Leading During a Pandemic
Advocacy from a distance
Advocacy is traditionally shoe-leather work at associations. Government relations staffers are experts at relationship-building—meeting with legislators, regulators, and their aides to make an association’s case clearly and efficiently. It’s a job practically defined by handshakes and face-to-face meetings. But so much, thanks to COVID-19, for that.
The Direct Selling Association, like most other groups, has had to adjust to the new normal, pivoting its meetings and events online in a hurry. DSA President and CEO Joseph N. Mariano says that in March DSA began ramping up its webinars and shifting its member content to “all virus, all the time.” (Last year, DSA hosted three webinars, Mariano says; this year, it’s hosted around 30.) That’s proven to be successful, especially in terms of its annual meeting, which was originally scheduled to be held earlier this month in Phoenix and instead was held entirely online.
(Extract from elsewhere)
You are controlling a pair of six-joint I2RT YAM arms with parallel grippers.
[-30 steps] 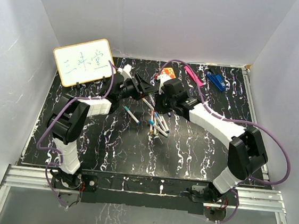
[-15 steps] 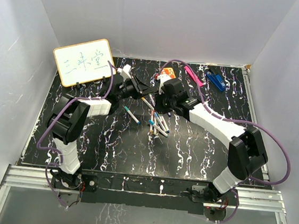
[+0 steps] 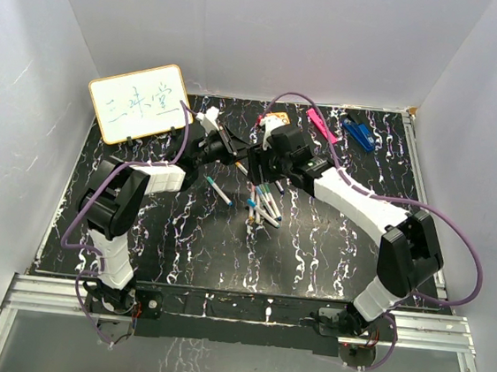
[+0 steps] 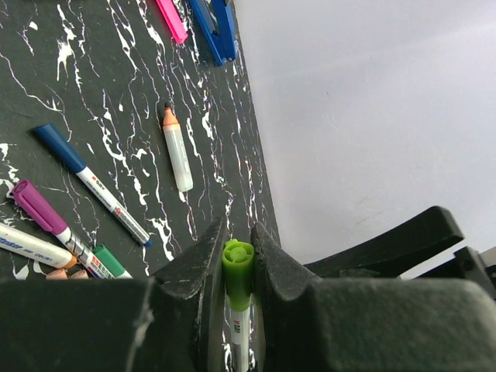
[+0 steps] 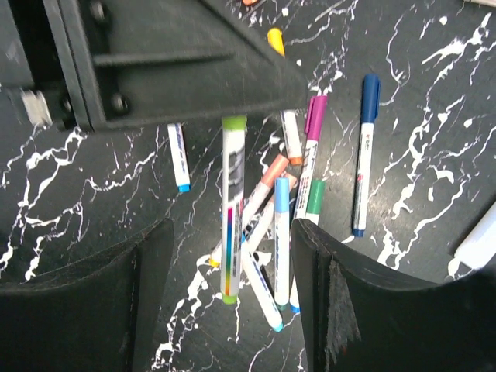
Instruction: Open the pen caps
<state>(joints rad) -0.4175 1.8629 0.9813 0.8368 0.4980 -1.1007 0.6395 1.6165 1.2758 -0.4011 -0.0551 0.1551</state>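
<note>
Table [image 3: 330,257]: black marbled, with loose pens [image 3: 265,201] heaped at its middle.
Left gripper [image 4: 236,232]: pressed onto one end of the green pen [image 5: 231,209], which is held above the heap.
Right gripper [image 5: 231,232]: spread either side of the barrel, with nothing pinched.
Risk: the pen could be dragged from the left grip if the cap is pulled off-axis.
Green cap [image 4: 237,262]: ridged, seated between the left pads and not yet removed.

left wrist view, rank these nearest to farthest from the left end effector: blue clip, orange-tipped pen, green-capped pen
1. green-capped pen: clamped in the left end effector itself
2. orange-tipped pen: lying ahead, slightly left
3. blue clip: farthest, at the top of the view
</note>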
But COVID-19 hasn’t changed DSA’s advocacy policy priorities, and in some ways it’s made them more complicated. DSA represents companies that sell household goods and health supplements, sometimes through multi-level marketing (MLM)—a structure that some critics equate to a pyramid scheme. Because DSA is mindful of the reputational issues related to the industry, it’s kept a close eye on how COVID-19 has affected it, and how government has responded.